> _Work required_
From the first line to the last, write out the material verbatim.
╭──
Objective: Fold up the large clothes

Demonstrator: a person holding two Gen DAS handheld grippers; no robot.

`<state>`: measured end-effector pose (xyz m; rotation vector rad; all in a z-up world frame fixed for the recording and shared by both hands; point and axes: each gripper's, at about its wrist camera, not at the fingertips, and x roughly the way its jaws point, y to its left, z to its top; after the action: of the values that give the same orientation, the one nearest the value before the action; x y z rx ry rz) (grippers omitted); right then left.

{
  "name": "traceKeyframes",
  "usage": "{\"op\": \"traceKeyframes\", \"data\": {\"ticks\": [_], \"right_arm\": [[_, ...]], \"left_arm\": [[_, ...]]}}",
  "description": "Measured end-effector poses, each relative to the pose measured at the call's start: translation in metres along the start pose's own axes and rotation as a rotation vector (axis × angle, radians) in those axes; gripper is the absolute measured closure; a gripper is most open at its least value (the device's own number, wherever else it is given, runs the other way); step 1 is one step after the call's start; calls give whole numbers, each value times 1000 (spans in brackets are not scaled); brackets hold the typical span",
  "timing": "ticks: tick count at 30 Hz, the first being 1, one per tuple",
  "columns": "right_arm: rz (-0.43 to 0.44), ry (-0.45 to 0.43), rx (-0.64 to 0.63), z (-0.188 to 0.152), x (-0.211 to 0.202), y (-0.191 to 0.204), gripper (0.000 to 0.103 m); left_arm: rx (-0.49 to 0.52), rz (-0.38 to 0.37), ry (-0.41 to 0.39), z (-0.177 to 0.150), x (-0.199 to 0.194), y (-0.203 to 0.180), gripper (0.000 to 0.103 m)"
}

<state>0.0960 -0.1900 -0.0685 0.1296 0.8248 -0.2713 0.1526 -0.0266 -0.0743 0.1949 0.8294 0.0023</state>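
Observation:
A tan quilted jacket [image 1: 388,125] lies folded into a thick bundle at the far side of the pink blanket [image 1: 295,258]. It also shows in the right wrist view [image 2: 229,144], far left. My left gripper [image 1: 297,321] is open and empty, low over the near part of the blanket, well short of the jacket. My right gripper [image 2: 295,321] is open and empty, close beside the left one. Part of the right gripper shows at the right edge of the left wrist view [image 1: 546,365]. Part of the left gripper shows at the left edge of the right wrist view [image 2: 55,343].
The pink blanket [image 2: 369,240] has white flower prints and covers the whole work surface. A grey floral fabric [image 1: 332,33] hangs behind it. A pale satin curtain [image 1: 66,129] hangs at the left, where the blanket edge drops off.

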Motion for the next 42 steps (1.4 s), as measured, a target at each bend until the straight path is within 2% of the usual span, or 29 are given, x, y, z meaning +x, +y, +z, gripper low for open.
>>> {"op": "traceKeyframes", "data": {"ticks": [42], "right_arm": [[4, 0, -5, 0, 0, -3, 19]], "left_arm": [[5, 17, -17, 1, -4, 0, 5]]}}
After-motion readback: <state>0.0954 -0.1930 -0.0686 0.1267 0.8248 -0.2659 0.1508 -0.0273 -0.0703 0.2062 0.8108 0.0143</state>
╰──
> _Written response_
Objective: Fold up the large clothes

Demonstrator: a person holding two Gen DAS handheld grippers; no robot.

`<state>`: measured end-effector pose (xyz m; rotation vector rad; all in a z-up world frame fixed for the recording and shared by both hands; point and axes: each gripper's, at about its wrist camera, not at the fingertips, and x roughly the way its jaws point, y to its left, z to its top; after the action: of the values that give the same orientation, the one nearest the value before the action; x y z rx ry rz) (grippers omitted); right then left.

{
  "name": "traceKeyframes",
  "usage": "{\"op\": \"traceKeyframes\", \"data\": {\"ticks\": [_], \"right_arm\": [[_, ...]], \"left_arm\": [[_, ...]]}}",
  "description": "Measured end-effector poses, each relative to the pose measured at the call's start: translation in metres along the start pose's own axes and rotation as a rotation vector (axis × angle, radians) in those axes; gripper is the absolute measured closure; a gripper is most open at its least value (the device's own number, wherever else it is given, runs the other way); step 1 is one step after the call's start; calls give whole numbers, each value times 1000 (spans in brackets are not scaled); brackets hold the typical span",
  "timing": "ticks: tick count at 30 Hz, the first being 1, one per tuple",
  "columns": "right_arm: rz (-0.43 to 0.44), ry (-0.45 to 0.43), rx (-0.64 to 0.63), z (-0.188 to 0.152), x (-0.211 to 0.202), y (-0.191 to 0.204), gripper (0.000 to 0.103 m); left_arm: rx (-0.49 to 0.52), rz (-0.38 to 0.37), ry (-0.41 to 0.39), z (-0.177 to 0.150), x (-0.199 to 0.194), y (-0.203 to 0.180), gripper (0.000 to 0.103 m)"
}

<state>0.0960 -0.1900 -0.0685 0.1296 0.8248 -0.2713 0.1526 -0.0266 -0.0743 0.1949 0.8294 0.0023</state>
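Observation:
A tan quilted jacket [image 1: 388,125] lies folded into a thick bundle at the far side of the pink blanket [image 1: 295,258]. It also shows in the right wrist view [image 2: 229,144], far left. My left gripper [image 1: 297,321] is open and empty, low over the near part of the blanket, well short of the jacket. My right gripper [image 2: 295,321] is open and empty, close beside the left one. Part of the right gripper shows at the right edge of the left wrist view [image 1: 546,365]. Part of the left gripper shows at the left edge of the right wrist view [image 2: 55,343].
The pink blanket [image 2: 369,240] has white flower prints and covers the whole work surface. A grey floral fabric [image 1: 332,33] hangs behind it. A pale satin curtain [image 1: 66,129] hangs at the left, where the blanket edge drops off.
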
Motion for the next 42 steps (1.4 s), as measured, a target at each bend until the straight path is within 2% of the usual span, or 29 are given, x, y, z meaning +x, +y, +z, gripper low for open.
>>> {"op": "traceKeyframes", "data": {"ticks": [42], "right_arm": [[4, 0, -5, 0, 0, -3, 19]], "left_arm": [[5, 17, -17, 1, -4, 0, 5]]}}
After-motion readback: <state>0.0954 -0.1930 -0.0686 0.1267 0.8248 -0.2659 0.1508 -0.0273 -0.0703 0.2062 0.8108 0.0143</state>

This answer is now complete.